1 Spontaneity is not a binary condition. A statement that begins spontaneously can quickly become a product of suggestion. Courts must assess the disclosure as a whole, not just its opening moments. The “unprompted” label cannot attach to a statement that was materially shaped by a caregiver’s leading questions.
2 Non-verbal evidence requires explicit analysis. Where a key part of a hearsay statement is conveyed through gesture, and where the caregiver’s interpretation of that gesture is doing significant inferential work, the trial judge must squarely grapple with the ambiguity. A child sticking out her tongue is not self-evidently a description of sexual conduct.
3 The “unknown to a child” inference must be used with care. Trial courts sometimes reason that a child’s description of sexual acts demonstrates reliability because children cannot fabricate what they do not know. That reasoning is less compelling where the statements were elicited by leading questions that themselves described or implied the relevant conduct.
4 Contemporaneous cross-examination remains the touchstone. The Bradshaw test asks what cross-examination would have revealed. In a case with active hearsay dangers — misinterpretation of gesture, suggestive questioning, a very young declarant — the honest answer is often “quite a lot.” Where that is true, threshold reliability has not been established.

07 CONCLUSION


The Court of Appeal’s decision in R. v. M.L. is not a ruling about whether abuse occurred. It is a ruling about the evidentiary standard a criminal trial must clear before a jury is permitted to act on out-of-court words attributed to a three-year-old. The Bradshaw framework is exacting for a reason: where a declarant cannot be cross-examined, corroborative safeguards must carry the load that cross-examination would otherwise bear. When they fall short — when hearsay dangers remain live and unexplained — the presumptive rule against hearsay must prevail.

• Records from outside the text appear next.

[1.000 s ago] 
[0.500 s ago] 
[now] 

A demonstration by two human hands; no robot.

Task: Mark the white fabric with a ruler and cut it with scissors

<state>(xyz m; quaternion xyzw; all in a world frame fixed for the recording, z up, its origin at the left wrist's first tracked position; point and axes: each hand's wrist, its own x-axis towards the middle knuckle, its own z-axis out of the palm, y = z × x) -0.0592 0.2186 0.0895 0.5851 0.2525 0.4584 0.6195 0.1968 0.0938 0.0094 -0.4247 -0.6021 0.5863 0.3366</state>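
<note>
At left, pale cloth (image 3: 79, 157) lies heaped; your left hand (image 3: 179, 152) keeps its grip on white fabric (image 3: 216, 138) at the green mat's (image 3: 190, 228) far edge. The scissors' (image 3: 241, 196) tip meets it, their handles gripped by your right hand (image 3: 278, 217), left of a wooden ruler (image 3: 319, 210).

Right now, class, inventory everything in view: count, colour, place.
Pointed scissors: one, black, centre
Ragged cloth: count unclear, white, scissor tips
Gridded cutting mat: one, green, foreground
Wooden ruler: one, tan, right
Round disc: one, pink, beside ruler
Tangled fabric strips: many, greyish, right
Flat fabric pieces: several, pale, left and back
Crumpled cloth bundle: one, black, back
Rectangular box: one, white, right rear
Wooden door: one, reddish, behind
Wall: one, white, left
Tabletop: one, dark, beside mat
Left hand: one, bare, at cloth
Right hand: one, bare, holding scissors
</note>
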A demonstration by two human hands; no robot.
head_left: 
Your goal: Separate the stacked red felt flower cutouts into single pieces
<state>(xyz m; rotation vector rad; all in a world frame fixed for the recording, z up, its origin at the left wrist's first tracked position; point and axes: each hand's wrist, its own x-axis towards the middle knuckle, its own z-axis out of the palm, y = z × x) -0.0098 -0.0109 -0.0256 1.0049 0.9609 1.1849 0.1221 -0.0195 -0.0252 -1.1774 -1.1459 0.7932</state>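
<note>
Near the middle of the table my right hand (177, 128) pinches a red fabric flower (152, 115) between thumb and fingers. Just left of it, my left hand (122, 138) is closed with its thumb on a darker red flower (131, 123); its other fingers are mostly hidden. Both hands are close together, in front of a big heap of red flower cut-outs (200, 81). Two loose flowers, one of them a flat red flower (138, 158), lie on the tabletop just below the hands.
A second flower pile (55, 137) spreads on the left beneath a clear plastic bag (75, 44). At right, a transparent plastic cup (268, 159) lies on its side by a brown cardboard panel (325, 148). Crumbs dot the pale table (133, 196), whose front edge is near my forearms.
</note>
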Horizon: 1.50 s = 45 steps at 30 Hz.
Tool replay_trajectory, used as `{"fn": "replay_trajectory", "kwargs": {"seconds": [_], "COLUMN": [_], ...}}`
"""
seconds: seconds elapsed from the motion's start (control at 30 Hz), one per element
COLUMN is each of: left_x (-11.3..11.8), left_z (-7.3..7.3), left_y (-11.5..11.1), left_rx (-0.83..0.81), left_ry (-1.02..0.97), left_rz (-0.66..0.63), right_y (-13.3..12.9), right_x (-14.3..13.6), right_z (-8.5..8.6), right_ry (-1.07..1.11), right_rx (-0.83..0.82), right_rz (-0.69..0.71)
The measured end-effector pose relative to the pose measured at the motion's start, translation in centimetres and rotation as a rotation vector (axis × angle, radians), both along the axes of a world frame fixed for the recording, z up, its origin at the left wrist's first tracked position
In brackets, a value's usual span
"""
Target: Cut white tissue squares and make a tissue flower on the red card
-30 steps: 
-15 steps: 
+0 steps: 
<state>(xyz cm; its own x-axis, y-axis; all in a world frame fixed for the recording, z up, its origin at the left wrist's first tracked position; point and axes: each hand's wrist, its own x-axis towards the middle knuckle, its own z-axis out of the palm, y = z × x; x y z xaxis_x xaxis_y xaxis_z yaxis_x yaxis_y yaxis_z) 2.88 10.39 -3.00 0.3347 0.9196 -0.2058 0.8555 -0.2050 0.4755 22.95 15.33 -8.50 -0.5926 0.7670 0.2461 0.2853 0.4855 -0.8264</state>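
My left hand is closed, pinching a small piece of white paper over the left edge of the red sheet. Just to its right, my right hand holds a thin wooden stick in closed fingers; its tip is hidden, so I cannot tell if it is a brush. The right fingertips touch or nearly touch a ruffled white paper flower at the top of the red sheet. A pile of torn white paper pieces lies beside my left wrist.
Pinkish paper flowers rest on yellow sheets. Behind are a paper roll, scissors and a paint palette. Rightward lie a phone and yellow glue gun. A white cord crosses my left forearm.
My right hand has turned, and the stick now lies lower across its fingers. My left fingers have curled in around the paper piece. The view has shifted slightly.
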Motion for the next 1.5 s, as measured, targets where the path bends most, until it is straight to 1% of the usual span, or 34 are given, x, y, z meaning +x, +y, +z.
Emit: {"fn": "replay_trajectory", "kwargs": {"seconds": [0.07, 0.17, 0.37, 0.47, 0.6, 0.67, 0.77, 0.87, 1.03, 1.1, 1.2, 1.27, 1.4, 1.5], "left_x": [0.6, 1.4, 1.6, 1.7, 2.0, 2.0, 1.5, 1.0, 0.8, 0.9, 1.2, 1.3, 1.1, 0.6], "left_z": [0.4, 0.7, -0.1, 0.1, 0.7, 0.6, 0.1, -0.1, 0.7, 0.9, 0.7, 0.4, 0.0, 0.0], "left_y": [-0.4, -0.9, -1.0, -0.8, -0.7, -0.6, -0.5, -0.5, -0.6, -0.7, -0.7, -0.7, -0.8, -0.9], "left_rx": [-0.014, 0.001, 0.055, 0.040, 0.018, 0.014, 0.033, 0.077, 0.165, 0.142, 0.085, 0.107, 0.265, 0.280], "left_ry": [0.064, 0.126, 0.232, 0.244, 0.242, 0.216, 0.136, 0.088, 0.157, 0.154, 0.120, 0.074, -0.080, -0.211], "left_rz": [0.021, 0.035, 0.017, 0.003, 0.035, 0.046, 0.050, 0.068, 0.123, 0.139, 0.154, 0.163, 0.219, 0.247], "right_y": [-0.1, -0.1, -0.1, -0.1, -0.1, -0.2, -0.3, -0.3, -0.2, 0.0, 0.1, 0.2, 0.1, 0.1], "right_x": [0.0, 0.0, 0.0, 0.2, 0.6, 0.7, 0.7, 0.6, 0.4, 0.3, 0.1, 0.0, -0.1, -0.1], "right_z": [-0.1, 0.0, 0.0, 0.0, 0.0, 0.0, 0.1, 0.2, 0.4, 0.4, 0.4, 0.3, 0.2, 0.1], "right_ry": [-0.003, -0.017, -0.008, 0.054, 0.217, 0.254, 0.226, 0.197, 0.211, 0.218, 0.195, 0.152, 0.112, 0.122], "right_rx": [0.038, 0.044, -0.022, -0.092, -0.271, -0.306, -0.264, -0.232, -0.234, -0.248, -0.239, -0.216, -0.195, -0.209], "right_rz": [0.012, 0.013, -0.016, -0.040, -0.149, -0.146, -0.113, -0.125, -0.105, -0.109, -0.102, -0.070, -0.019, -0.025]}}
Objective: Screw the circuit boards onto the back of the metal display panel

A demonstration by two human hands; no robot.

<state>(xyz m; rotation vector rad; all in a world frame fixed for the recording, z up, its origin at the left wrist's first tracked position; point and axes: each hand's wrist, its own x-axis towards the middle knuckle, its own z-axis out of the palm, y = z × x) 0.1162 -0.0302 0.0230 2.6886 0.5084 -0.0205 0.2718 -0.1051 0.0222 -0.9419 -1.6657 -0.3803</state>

A new trial has been ordered on Count 2. The broader record in this matter, and the difficult human circumstances that gave rise to it, remain unchanged.

Note: This case is subject to a publication ban pursuant to s. 486.4 of the Criminal Code. The names of complainants and the accused are suppressed in the original decision and are not used here. This commentary addresses only the legal principles discussed in the publicly released reasons for judgment.


Case Commentary  |  R. v. M.L., 2026 ONCA 339  |  Court of Appeal for Ontario  |  Released May 12, 2026

This blog post is a commentary on a publicly released judicial decision and is provided for informational purposes only. It does not constitute legal advice.